Sebagai upaya untuk menyelamatkan mata air yang ada di Desa Nyatnyono Kecamatan Ungaran Barat, Kabupaten Semarang, relawan Nyawa Wali dan Banser Ansor bersinergi dengan pemerintah desa Nyatnyono serta beberapa relawan lain melakukan penanaman bibit pohon di sejumlah titik di wilayah Desa Nyatnyono.

Dengan menggandeng Dinas Lingkungan Hidup Kabupaten (DLHK) Semarang dan BPDAS Pemali Jratun, mereka menanam sebanyak 600 bibit pohon kalpataru, beringin, jambu biji, sengon, sirsat dan beberapa tanaman lain.

Kepala Desa Nyatnyono, Parsunto, menjelaskan kegiatan penanaman yang dilakukan pada hari Minggu (22/11/20) berawal dari keprihatinan para relawan desa Nyatnyono terhadap kondisi mata air di desa mereka.

“Kegiatan ini berawal dari niat suci para relawan Nyawa Wali dan Banser Anshor terhadap kondisi mata air yang selama ini menopang kehidupan penduduk desa Nyatnyono yang semakin mengecil.
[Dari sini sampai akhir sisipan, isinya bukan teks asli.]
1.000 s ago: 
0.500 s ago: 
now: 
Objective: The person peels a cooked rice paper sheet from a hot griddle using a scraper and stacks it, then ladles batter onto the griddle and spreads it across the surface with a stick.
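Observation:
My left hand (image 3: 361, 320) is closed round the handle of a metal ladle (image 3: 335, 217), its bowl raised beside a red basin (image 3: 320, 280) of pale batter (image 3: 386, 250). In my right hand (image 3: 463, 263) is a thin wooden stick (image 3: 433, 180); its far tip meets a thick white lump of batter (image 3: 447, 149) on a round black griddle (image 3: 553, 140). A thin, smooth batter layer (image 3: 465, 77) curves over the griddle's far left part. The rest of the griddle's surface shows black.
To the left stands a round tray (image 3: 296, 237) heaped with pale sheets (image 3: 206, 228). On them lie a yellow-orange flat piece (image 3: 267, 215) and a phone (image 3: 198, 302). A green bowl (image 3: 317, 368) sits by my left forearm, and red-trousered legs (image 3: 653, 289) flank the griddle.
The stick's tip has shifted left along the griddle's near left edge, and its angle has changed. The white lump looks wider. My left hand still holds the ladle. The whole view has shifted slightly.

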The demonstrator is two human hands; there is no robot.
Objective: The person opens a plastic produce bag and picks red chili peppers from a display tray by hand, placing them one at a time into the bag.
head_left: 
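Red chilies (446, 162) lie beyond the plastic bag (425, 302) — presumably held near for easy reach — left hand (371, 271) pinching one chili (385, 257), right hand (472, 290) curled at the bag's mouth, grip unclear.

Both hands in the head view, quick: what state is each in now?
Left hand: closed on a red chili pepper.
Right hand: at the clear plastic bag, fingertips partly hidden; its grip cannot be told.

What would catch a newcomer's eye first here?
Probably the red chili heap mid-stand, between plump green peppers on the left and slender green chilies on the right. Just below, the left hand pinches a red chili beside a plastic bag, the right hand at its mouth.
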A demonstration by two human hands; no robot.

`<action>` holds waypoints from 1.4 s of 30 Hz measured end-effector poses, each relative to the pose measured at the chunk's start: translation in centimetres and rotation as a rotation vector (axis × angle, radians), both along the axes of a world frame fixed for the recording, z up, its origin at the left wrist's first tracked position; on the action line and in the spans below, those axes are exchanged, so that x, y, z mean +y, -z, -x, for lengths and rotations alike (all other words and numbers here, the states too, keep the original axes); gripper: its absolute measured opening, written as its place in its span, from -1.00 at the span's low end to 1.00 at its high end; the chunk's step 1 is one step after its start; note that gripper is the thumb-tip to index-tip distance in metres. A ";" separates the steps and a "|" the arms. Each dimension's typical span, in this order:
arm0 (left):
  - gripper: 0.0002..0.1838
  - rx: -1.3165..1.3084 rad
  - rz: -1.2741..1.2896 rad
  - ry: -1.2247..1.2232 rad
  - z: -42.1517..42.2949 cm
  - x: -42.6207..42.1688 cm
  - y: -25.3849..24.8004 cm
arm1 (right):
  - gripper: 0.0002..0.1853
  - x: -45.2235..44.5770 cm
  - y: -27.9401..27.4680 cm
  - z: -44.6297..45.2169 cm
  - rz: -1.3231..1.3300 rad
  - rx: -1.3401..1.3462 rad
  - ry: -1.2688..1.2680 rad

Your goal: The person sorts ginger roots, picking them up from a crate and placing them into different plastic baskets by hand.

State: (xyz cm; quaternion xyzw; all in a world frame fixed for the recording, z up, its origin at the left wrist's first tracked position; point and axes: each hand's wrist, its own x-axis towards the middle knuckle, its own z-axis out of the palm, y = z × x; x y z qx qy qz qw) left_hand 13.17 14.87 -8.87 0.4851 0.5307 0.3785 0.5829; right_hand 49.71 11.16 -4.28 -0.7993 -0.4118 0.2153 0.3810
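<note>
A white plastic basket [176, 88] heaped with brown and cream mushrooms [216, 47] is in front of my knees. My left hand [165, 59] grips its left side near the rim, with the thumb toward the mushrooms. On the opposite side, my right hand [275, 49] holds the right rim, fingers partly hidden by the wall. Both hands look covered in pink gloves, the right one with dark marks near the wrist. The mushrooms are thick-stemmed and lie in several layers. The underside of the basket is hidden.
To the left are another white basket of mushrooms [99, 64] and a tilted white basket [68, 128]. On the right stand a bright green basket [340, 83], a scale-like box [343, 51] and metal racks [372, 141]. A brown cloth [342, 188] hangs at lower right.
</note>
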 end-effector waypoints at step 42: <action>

Oleh karena itu, para relawan desa kami berinisiatif melakukan penanaman pohon yang bisa menyerap air,” papar Parsunto saat ditemui harian7.com di sela-sela acara penanaman.

Hal senada juga disampaikan ketua relawan Nyawa Wali, Agus Purnomo. Agus menjelaskan, kegiatan ini berawal dari ide relawan Nyawa Wali dan berkolaborasi dengan relawan Ansor dan pemerintah desa Nyatnyono.

“Sasaran kami adalah semua sumber mata air yang ada di desa dengan jumlah 23 titik yang tersebar di Nyatnyono. Untuk bibit yang ditanam di Situk dan sekitarnya berasal dari Dinas Lingkungan Hidup Kabupaten Semarang. Sedang bibit yang ditanam di puncak Ngipik berasal dari BPDAS Pemali Jratun,” ungkap Agus.